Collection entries
################
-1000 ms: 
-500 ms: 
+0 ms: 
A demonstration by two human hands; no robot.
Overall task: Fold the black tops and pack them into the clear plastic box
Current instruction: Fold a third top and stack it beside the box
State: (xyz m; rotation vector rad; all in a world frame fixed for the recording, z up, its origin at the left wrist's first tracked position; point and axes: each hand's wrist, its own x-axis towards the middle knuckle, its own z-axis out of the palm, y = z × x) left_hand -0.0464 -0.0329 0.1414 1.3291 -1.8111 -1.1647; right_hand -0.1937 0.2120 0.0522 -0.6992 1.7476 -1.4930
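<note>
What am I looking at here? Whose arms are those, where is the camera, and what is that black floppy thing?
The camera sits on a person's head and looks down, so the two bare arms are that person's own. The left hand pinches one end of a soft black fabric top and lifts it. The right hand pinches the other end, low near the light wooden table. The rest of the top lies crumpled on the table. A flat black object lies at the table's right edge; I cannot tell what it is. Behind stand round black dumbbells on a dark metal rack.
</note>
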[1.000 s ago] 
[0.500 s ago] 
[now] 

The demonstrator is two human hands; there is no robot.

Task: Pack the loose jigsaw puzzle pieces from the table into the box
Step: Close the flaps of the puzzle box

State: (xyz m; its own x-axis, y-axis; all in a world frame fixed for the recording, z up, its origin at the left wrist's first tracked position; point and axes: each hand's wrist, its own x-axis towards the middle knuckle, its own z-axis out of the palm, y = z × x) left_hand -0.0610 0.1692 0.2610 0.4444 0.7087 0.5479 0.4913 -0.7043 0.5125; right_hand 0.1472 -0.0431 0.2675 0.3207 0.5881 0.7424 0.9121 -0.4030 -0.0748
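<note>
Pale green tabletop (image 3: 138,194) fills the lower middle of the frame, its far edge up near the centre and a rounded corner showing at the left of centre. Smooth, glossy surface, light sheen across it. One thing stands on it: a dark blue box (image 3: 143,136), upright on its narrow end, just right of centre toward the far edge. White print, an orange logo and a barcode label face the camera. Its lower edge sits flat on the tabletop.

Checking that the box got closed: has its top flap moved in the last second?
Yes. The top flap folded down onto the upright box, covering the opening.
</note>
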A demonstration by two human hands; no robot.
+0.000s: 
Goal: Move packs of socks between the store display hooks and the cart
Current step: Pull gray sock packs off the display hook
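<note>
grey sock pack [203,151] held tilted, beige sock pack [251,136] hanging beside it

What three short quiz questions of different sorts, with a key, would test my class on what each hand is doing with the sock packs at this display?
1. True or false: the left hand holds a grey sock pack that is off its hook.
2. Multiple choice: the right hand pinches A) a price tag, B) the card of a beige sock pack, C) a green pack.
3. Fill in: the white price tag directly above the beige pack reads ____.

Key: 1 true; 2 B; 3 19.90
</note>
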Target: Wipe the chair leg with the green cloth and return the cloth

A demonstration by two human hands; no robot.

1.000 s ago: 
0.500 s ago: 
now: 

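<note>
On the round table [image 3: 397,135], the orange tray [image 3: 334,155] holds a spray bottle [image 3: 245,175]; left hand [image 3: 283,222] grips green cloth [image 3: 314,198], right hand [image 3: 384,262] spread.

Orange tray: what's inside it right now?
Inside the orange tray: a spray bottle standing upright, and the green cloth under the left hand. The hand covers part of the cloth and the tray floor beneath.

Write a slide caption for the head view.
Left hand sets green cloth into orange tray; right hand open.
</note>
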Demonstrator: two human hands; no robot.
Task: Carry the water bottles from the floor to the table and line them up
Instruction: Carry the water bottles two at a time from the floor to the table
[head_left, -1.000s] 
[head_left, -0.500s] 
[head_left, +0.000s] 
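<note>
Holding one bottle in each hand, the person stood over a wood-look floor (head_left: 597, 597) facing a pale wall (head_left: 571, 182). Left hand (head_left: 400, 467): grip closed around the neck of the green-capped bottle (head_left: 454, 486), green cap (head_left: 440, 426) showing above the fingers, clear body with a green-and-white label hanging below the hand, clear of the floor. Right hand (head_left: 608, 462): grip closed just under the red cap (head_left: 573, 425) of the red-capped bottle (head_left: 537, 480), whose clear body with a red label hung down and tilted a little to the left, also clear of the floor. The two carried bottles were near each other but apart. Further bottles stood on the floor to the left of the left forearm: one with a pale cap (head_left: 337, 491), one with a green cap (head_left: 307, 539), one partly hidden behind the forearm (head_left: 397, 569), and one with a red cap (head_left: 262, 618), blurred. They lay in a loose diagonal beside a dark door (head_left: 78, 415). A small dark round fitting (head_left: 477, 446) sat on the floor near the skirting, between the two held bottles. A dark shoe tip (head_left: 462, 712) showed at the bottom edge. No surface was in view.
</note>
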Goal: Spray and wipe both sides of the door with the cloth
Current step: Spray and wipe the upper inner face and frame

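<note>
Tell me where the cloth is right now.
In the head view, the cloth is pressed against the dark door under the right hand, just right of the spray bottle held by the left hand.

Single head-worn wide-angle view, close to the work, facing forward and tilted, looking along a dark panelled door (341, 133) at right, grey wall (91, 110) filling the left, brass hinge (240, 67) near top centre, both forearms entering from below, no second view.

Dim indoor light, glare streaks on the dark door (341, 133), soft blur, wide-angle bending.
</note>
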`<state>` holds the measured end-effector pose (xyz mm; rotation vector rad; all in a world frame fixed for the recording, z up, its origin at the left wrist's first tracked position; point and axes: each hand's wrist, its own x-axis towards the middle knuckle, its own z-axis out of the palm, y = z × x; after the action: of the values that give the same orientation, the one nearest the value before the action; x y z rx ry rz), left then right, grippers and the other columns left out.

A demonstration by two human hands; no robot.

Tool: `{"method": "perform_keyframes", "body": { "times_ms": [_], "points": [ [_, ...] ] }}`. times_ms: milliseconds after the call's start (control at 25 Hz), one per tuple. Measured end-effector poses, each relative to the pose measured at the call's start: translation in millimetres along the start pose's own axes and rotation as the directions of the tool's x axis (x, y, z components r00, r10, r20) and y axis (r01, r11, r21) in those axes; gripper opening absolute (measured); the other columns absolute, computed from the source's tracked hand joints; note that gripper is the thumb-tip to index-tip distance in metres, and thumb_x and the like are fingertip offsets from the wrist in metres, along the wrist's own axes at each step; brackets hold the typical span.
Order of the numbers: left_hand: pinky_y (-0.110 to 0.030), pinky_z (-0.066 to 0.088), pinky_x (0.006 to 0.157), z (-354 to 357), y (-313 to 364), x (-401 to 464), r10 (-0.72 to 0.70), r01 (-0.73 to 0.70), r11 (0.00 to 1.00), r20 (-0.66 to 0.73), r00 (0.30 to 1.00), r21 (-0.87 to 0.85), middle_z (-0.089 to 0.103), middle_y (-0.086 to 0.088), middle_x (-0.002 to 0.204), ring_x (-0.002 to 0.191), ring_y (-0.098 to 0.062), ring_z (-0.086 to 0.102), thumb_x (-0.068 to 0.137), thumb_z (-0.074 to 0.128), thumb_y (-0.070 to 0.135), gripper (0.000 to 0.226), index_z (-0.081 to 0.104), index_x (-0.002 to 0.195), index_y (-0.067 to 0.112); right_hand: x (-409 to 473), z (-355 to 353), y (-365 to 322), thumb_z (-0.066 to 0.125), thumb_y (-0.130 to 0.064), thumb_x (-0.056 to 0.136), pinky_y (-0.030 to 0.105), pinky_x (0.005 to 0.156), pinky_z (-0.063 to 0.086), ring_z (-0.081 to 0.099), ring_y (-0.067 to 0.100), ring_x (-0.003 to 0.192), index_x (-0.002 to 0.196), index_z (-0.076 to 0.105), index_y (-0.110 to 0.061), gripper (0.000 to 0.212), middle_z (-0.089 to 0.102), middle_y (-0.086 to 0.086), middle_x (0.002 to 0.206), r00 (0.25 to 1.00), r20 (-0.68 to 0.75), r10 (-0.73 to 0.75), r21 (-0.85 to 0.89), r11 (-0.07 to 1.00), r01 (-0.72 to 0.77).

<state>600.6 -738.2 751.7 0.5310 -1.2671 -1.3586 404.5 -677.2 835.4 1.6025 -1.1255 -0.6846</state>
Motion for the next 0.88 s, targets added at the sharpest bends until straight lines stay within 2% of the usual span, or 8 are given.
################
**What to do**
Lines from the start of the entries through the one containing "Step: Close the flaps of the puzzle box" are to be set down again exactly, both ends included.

**Output for this exercise**
-1000 ms: 
-500 ms: 
+0 ms: 
A demonstration by two human hands; no robot.
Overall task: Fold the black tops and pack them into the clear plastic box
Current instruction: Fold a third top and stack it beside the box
State: (xyz m; rotation vector rad; all in a world frame fixed for the recording, z up, its origin at the left wrist's first tracked position; point and axes: each hand's wrist, its own x-axis towards the middle knuckle, its own z-axis out of the palm, y = z × x) left_hand -0.0464 -0.0329 0.1414 1.3291 -1.8111 -1.1647; right_hand -0.1937 0.2120 0.0522 -0.6992 1.7476 -1.4930
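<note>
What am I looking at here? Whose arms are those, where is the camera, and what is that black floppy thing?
The camera sits on a person's head and looks down, so the two bare arms are that person's own. The left hand pinches one end of a soft black fabric top and lifts it. The right hand pinches the other end, low near the light wooden table. The rest of the top lies crumpled on the table. A flat black object lies at the table's right edge; I cannot tell what it is. Behind stand round black dumbbells on a dark metal rack.
</note>
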[1.000 s ago] 
[0.500 s ago] 
[now] 

The demonstrator is two human hands; there is no robot.

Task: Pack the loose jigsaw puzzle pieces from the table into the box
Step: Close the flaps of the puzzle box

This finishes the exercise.